At the multilateral level, we are seeing the world’s two main democracies increasingly veering towards a convergence of views vis-à-vis the Indo-Pacific region.

Taking its stance that India is an ally that best mirrors the US values of “a strong democracy and freedom", the Biden administration recently announced that it sees the four-nation Quadrilateral Security Alliance or QUAD, comprising of the US, India, Japan and Australia, as “a fundamental foundation for the establishment of a substantial American policy in the strategically vital Indo-Pacific region.”

It is now more than three years have passed since the four countries have joined together to strengthen the “QUAD” to neutralise what they perceived to be China’s “dangerous and alarming” expansionist designs in the Indo-Pacific region via its multi-billion dollar Belt Road Initiative (BRI).

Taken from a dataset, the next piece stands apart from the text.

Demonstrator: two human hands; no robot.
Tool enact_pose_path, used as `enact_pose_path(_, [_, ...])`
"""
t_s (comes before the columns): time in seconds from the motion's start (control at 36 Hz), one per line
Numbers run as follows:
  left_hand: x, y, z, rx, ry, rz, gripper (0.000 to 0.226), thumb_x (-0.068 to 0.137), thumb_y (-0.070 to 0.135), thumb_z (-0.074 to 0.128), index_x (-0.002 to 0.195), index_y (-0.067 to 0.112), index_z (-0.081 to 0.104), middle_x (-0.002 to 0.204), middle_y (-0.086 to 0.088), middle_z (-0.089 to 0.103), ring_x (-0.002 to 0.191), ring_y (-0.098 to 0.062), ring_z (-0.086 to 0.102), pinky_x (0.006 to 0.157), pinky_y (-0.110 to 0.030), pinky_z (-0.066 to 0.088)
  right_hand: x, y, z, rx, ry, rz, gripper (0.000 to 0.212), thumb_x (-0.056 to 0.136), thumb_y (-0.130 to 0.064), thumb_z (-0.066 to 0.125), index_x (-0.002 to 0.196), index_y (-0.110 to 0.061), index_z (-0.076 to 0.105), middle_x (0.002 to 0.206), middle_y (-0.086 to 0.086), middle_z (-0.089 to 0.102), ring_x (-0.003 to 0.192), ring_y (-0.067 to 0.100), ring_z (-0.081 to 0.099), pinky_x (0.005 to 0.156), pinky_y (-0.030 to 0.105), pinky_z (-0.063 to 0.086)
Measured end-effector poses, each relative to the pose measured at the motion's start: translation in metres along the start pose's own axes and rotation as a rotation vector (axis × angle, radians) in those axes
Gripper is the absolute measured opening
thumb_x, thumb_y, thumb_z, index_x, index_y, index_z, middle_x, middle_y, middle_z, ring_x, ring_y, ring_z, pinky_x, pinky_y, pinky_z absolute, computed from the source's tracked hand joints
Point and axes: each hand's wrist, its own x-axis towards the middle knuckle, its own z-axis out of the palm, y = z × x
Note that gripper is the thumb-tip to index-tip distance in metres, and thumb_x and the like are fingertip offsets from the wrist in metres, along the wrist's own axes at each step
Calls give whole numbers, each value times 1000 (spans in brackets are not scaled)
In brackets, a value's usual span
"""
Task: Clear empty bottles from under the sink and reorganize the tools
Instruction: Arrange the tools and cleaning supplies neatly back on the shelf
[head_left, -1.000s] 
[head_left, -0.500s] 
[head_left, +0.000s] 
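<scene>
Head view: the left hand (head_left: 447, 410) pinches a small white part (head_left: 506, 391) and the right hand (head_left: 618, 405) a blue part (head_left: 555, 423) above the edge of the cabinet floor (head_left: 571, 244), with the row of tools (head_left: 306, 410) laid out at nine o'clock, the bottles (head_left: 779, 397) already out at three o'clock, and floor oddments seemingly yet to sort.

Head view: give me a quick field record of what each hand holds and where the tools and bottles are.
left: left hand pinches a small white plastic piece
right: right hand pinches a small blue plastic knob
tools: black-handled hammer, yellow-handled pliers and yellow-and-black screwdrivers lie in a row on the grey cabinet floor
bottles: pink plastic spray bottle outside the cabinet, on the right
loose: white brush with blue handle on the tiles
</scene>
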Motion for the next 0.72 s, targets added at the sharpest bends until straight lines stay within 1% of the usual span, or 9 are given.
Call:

The new dispensation in Washington has made its intent clear that these issues will dominate its talks with India. Multilaterally and bilaterally, we can expect both India and the US to find common ground to enhance cooperation in the emerging international order, while maturely dealing with and resolving their disagreements.

In the context of the Diaspora, there is an acceptance by both sides that such communities have mechanisms to highlight issues of interest dear to them in their “home countries”, and there is not a shadow of doubt that Indian-Americans as a community have “played the role of bridge builders.”

Ashok Dixit is a senior journalist. Views expressed are personal.